If you need to go through the process of obtaining your own medical records or the medical records of a loved one, you need to know how to approach the process correctly. Here, we want to review your rights pertaining to obtaining your own medical records, the procedure for receiving these records, and what to do if you are denied access.
What Are Your Rights to Medical Records
When we examine information available from the Department of Health and Human Services, we can see that every individual has the right to “inspect, review, and receive” a copy of their medical records and billing records held by healthcare providers or health plans.
Only the individual associated with the medical records or their legal personal representative has the right to access their records. Healthcare providers or health plans are allowed to send copies of medical records to other health plans or providers, but only if it is needed for treatment or payment, and only with the patient’s permission.
How to Receive Your Medical Records
It can be confusing to understand how to access your medical records in Pennsylvania. However, there are various reasons why an individual may need these records. Perhaps you want to ensure that everything your healthcare professionals put in your record is correct.
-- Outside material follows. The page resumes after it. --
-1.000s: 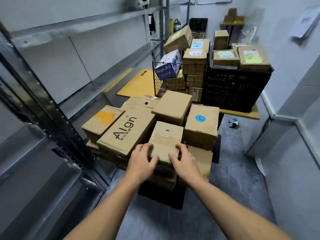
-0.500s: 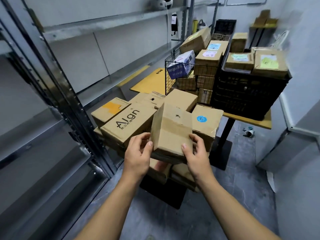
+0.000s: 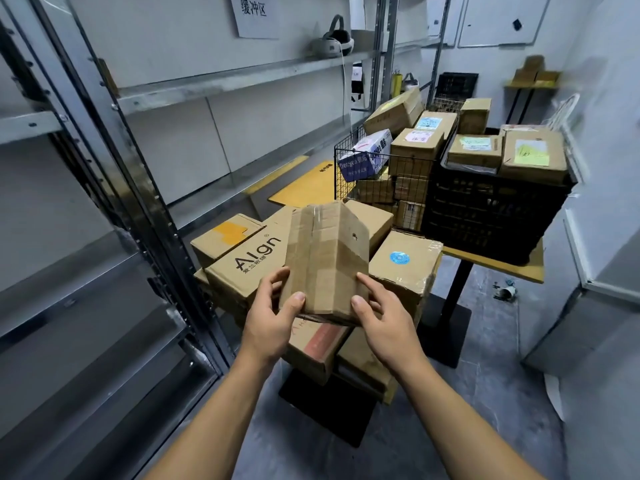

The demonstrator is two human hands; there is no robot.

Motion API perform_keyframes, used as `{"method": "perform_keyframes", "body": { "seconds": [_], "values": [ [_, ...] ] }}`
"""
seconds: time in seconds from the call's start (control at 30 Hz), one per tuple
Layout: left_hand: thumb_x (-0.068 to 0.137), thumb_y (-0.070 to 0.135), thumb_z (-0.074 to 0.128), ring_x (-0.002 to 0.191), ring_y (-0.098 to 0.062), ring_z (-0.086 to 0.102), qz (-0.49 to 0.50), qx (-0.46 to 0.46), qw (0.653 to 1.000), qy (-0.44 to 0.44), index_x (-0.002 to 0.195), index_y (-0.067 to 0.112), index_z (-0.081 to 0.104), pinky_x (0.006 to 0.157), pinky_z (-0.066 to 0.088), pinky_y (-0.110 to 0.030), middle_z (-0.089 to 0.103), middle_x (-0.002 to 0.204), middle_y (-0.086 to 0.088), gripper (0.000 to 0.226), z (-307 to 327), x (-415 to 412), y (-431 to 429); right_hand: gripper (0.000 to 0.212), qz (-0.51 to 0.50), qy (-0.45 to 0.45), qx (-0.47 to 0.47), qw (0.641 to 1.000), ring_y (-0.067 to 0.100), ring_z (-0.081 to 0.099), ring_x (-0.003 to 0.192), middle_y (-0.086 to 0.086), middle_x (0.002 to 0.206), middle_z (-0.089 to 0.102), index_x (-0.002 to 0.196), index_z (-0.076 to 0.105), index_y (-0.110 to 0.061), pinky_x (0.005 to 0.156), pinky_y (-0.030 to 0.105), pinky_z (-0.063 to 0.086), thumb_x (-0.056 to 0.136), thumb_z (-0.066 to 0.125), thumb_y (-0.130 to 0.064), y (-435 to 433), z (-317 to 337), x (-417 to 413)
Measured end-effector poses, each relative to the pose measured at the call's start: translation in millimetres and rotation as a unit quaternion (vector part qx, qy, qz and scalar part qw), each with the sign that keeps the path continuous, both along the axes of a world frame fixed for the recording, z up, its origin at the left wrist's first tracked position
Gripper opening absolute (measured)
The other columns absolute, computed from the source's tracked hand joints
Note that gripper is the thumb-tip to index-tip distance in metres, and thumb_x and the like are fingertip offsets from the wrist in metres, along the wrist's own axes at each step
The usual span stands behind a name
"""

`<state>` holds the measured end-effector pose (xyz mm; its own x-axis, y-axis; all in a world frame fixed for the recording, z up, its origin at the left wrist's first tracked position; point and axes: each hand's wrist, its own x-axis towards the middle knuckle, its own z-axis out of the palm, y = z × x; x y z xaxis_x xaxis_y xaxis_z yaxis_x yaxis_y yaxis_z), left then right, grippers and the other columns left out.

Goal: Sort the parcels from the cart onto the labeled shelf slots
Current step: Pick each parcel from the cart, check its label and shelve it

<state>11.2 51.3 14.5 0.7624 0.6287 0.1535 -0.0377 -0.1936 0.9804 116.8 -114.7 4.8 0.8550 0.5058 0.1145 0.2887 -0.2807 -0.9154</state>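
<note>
A small brown taped cardboard parcel is lifted off the pile and tilted, one edge turned toward me. My left hand grips its lower left corner, thumb on the front face. My right hand grips the lower right corner, thumb on the front. Beneath it lies the pile of parcels, among them a box printed "Algn" and one with a blue round sticker. The grey metal shelf unit runs along the left, a paper label on the wall above its upper board.
A wire basket and a black crate hold more labelled boxes on a yellow-topped table. A headset lies on the upper shelf. A shelf upright stands close on my left. Grey floor shows to the right.
Both hands have raised the small parcel off the pile and turned it so an edge faces me. The view has tipped up, showing more of the shelves.
</note>
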Motion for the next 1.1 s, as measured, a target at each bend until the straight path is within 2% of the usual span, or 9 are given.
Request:
{"method": "perform_keyframes", "body": {
  "seconds": [0.1, 0.23, 0.33, 0.4, 0.5, 0.67, 0.83, 0.93, 1.1],
  "values": [
    [0.080, 0.040, 0.066, 0.112, 0.010, 0.051, 0.014, 0.072, 0.997, 0.004, 0.132, 0.033, 0.048, 0.095, 0.048, -0.023, 0.054, 0.122, 0.019, 0.056, 2.8, -2.8, -4.3, 0.051, -0.025, -0.027, -0.018, 0.999, 0.008, 0.052, 0.113, -0.004, 0.126, 0.052, 0.142, 0.052, -0.027, 0.098, 0.022, 0.039, 0.096, 0.054, -0.050, 3.9, 10.2, -2.7],
    [0.084, 0.035, 0.070, 0.112, 0.017, 0.047, 0.027, 0.158, 0.987, 0.006, 0.131, 0.040, 0.044, 0.086, 0.040, -0.003, 0.052, 0.123, 0.019, 0.054, 0.8, -1.1, -9.9, 0.071, 0.000, 0.021, 0.017, 1.000, 0.010, 0.057, 0.115, -0.004, 0.128, 0.060, 0.143, 0.043, -0.031, 0.098, 0.028, 0.048, 0.085, 0.059, -0.068, 9.0, 15.1, -9.7],
    [0.084, 0.038, 0.065, 0.115, 0.002, 0.055, 0.009, 0.148, 0.989, -0.010, 0.131, 0.038, 0.046, 0.095, 0.047, -0.019, 0.057, 0.126, 0.014, 0.051, 0.7, -1.5, -10.4, 0.057, -0.007, 0.028, 0.047, 0.998, -0.003, 0.055, 0.101, -0.012, 0.122, 0.058, 0.142, 0.041, -0.033, 0.079, 0.006, 0.042, 0.092, 0.065, -0.045, 7.2, 19.2, -12.7],
    [0.086, 0.037, 0.061, 0.115, -0.009, 0.059, -0.013, 0.095, 0.995, -0.035, 0.132, 0.032, 0.049, 0.096, 0.050, -0.034, 0.062, 0.122, 0.010, 0.048, 1.9, -3.2, -9.7, 0.051, -0.018, 0.036, 0.081, 0.996, -0.005, 0.057, 0.098, -0.012, 0.119, 0.059, 0.137, 0.040, -0.043, 0.085, 0.016, 0.048, 0.093, 0.064, -0.043, 5.6, 15.4, -10.1],
    [0.087, 0.034, 0.057, 0.114, -0.017, 0.060, -0.017, 0.026, 0.999, -0.045, 0.125, 0.033, 0.057, 0.095, 0.052, -0.047, 0.064, 0.116, 0.006, 0.038, 0.2, -0.9, -3.2, 0.038, -0.023, 0.072, 0.126, 0.989, 0.013, 0.069, 0.099, -0.003, 0.112, 0.068, 0.115, 0.044, -0.062, 0.089, 0.046, 0.057, 0.086, 0.065, -0.049, 5.5, 8.7, -4.3],
    [0.086, 0.044, 0.056, 0.124, -0.011, 0.050, -0.022, 0.011, 0.999, 0.023, 0.128, 0.041, 0.056, 0.105, 0.045, -0.046, 0.051, 0.132, 0.005, 0.042, -7.2, 1.3, 13.4, 0.043, 0.008, 0.080, 0.141, 0.987, 0.022, 0.068, 0.099, 0.008, 0.113, 0.064, 0.111, 0.049, -0.060, 0.088, 0.050, 0.057, 0.098, 0.059, -0.020, 8.3, 5.5, -2.9],
    [0.071, 0.070, 0.066, 0.127, -0.014, 0.049, -0.020, 0.046, 0.997, 0.065, 0.141, 0.040, 0.039, 0.104, 0.046, -0.042, 0.042, 0.141, 0.005, 0.081, -0.4, -0.4, 23.6, 0.046, 0.026, 0.117, 0.183, 0.976, 0.031, 0.066, 0.104, 0.013, 0.117, 0.060, 0.114, 0.058, -0.054, 0.088, 0.058, 0.056, 0.101, 0.052, -0.010, 9.6, 4.0, -4.5],
    [0.064, 0.072, 0.075, 0.124, -0.019, 0.054, -0.010, 0.010, 0.999, 0.051, 0.133, 0.046, 0.044, 0.098, 0.050, -0.049, 0.049, 0.139, 0.004, 0.081, 0.0, -6.1, 30.6, 0.032, 0.048, 0.105, 0.180, 0.977, 0.028, 0.063, 0.112, 0.008, 0.127, 0.058, 0.117, 0.061, -0.055, 0.095, 0.056, 0.053, 0.093, 0.062, -0.035, 11.5, 2.0, -9.0],
    [0.063, 0.063, 0.071, 0.119, -0.010, 0.053, 0.041, 0.085, 0.995, 0.039, 0.128, 0.033, 0.056, 0.100, 0.049, -0.039, 0.046, 0.124, 0.019, 0.073, 2.6, -27.3, 28.8, 0.047, 0.084, 0.057, 0.122, 0.987, 0.014, 0.058, 0.121, -0.022, 0.126, 0.057, 0.121, 0.052, -0.063, 0.101, 0.048, 0.051, 0.076, 0.059, -0.070, 20.8, -2.2, -12.1]
  ]
}}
You may need to move your records from one institution or one state to another. Regardless, you do not need any reason to obtain your own records. If you want them, you can get them.
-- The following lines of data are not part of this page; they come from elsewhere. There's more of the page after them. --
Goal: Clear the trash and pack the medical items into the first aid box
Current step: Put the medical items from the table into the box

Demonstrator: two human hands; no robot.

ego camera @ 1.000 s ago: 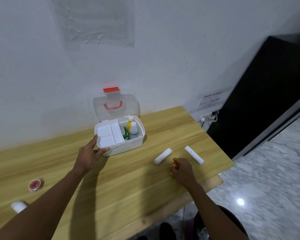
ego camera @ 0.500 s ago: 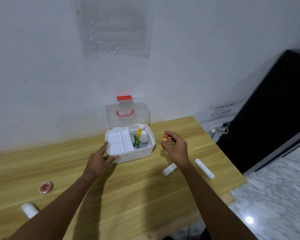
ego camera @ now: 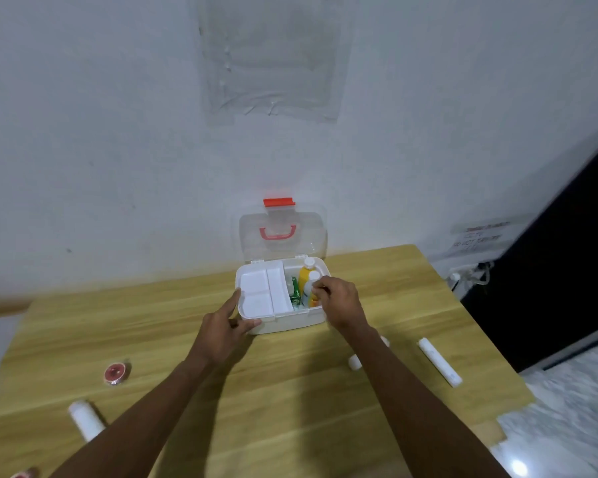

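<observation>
A white gauze roll (ego camera: 85,419) and a red tape roll (ego camera: 115,373) are seen lying far left on the wooden table (ego camera: 290,401). The first aid box (ego camera: 283,319), lid up, is steadied by the left hand (ego camera: 225,331), fingers spread against its corner. A small orange bottle (ego camera: 313,300) is pinched in the right hand (ego camera: 340,300) inside the box's right compartment. Two white rolls (ego camera: 438,362) are left lying to the right.

Pale wooden table (ego camera: 290,401) with visible grain, matt. The first aid box (ego camera: 283,322) is smooth white plastic, its lid (ego camera: 283,236) clear plastic; wall (ego camera: 101,150) rough, matt.
</observation>
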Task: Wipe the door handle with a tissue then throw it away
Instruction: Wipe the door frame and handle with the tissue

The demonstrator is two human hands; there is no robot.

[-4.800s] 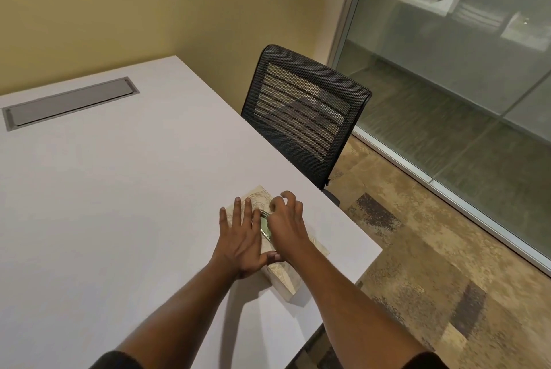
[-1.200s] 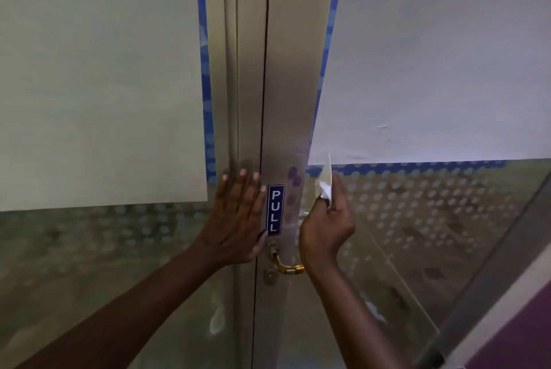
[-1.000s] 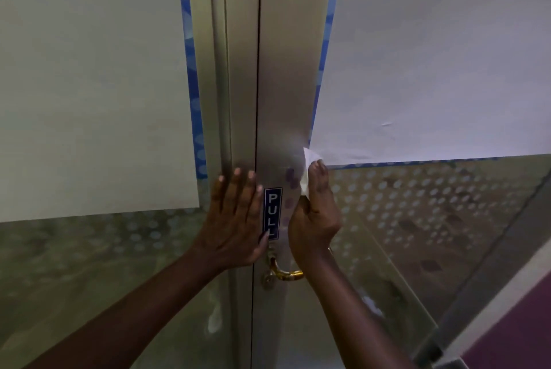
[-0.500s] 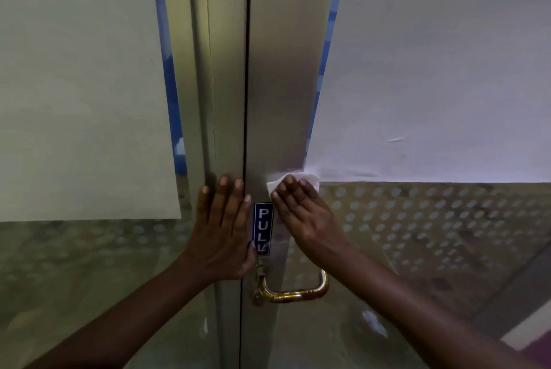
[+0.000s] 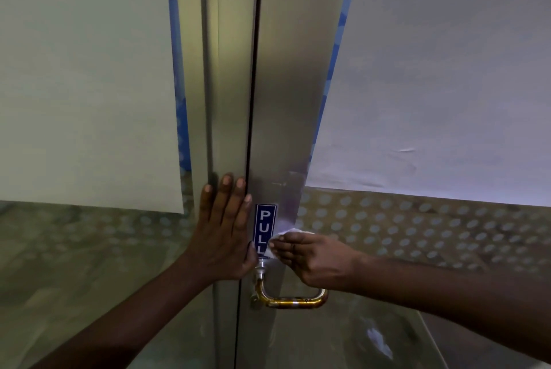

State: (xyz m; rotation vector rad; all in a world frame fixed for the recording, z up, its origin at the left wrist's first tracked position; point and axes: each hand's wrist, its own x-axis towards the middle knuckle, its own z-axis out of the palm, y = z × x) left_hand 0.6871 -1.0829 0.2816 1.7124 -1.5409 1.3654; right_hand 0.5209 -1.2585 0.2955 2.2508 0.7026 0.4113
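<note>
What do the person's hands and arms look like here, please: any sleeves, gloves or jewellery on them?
Both forearms are bare as far as the frame shows; no sleeve edge is in view. The left hand and right hand wear no gloves. No rings, watch or bracelet show on the visible fingers and wrists. The left hand's fingernails are short and unpainted.

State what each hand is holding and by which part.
The right hand presses a white tissue under its fingers against the door frame, just above the handle. The left hand holds nothing; it lies flat on the frame.
</note>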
You need to ask your healthcare provider about the specific procedure for obtaining records. In many cases, these records are available online, particularly at larger healthcare providers. However, you may need to fill out a form and then make your request in writing. After you have made a written request, the provider will need to approve the request within 30 days if the records are kept at the site where health care professionals are located. If the records are kept at an off-site facility, they have up to 60 days to approve the request. There are various situations where healthcare providers can request an extension.
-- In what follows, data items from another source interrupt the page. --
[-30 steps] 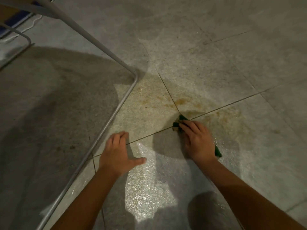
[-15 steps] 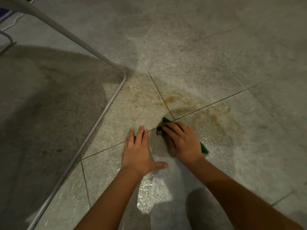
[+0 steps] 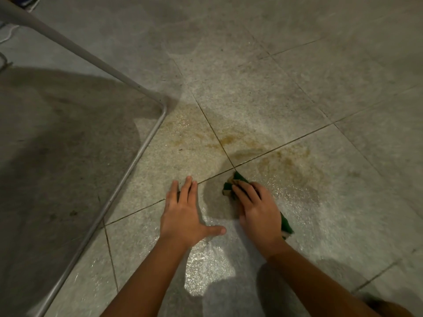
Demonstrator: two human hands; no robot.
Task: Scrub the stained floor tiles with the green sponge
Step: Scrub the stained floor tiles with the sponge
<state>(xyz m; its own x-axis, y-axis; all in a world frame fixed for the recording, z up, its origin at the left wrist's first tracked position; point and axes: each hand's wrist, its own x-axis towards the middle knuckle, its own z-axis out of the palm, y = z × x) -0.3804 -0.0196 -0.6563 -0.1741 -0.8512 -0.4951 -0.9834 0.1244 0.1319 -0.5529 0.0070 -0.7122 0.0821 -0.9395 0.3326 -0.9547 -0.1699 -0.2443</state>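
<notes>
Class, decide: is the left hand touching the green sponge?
Apart. The head view shows bare wet tile between the left hand and the green sponge under the right hand.

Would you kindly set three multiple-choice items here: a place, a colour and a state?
1. Where is the green sponge? A. under the right hand B. on the metal frame C. in a bucket
2. What colour are the stains on the tiles? A. blue B. yellowish brown C. red
3. How is the left hand? A. fisted B. raised in the air C. flat on the tiles
Answers: 1 A: green ends show beside that hand. 2 B: brown smears round the grout cross. 3 C: palm down, fingers straight.
</notes>
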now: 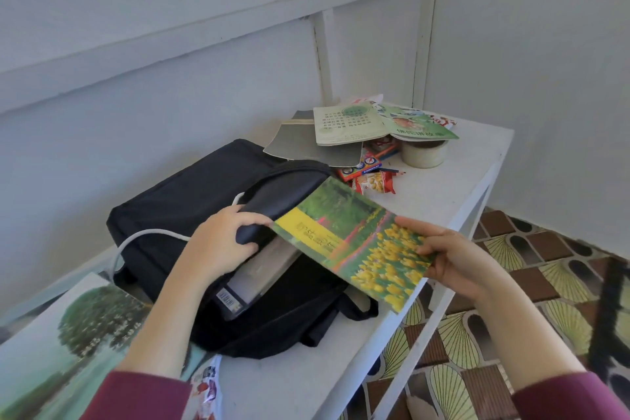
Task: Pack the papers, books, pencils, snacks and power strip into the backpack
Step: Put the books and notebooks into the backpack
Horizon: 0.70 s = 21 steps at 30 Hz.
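A black backpack (191,201) lies on the white table (453,181) with its mouth open toward me. My left hand (221,242) grips the upper edge of the opening and holds it up. My right hand (453,259) pinches the near end of a book with yellow flowers (354,242); its far corner sits at the bag's mouth. Inside the bag I see a book (262,276) and a white cable (143,237) trailing out on the left. Farther back lie green books (358,124), a grey folder (306,147), a pencil box (364,167) and a snack packet (375,182).
A roll of tape (424,153) stands by the far books. A large tree-cover book (68,351) and another snack packet (204,389) lie at the near left. The table's right edge drops to a patterned tile floor (511,300). White walls close the back.
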Available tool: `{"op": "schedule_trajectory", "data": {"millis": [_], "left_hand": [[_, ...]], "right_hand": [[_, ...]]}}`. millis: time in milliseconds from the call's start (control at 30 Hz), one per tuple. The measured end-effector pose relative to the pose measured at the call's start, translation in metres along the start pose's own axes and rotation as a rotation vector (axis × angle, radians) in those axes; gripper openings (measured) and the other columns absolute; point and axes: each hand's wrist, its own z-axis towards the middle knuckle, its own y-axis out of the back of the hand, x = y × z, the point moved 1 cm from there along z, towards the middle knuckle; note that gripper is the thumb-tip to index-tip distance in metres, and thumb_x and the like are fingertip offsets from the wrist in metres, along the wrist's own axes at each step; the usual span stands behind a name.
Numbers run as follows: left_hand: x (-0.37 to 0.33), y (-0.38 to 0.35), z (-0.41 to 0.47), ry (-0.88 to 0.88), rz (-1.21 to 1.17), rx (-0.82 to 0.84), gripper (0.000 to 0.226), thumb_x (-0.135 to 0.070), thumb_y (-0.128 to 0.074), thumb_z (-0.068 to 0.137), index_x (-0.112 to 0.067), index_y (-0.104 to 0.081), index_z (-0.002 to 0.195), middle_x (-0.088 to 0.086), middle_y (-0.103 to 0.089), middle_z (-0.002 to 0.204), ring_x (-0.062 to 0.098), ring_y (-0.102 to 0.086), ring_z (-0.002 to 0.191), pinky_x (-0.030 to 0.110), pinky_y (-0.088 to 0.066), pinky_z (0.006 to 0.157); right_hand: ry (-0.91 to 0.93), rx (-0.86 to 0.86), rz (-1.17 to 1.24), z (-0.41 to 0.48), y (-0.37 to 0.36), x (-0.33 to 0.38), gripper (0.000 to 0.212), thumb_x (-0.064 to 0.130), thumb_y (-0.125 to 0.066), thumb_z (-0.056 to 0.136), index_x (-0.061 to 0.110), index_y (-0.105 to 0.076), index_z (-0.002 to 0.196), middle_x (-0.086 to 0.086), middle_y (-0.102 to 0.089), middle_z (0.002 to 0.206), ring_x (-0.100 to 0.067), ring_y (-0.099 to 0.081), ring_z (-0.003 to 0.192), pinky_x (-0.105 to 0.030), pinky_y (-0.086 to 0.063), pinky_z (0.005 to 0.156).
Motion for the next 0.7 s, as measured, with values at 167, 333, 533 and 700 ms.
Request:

You may have to pay a fee to receive your records, but this fee is not charging you for your records in particular, but a charge for the labor and materials associated with putting the records together. We encourage you to ask your healthcare provider about the fees associated with obtaining your records, and if the fees are out of your budget, ask them if they have any payment plans or waivers that you can sign to obtain your records.
What if You Are Denied?
If you are wrongfully denied access to your medical records, we encourage you to find an attorney who specializes in this process. If you are trying to obtain your medical records for an incident involving a personal injury lawsuit filed against another entity or individual, ask a personal injury lawyer to help you obtain copies of your record. Your lawyer and their team will be able to navigate the process of obtaining records so you can move forward with your personal injury claim.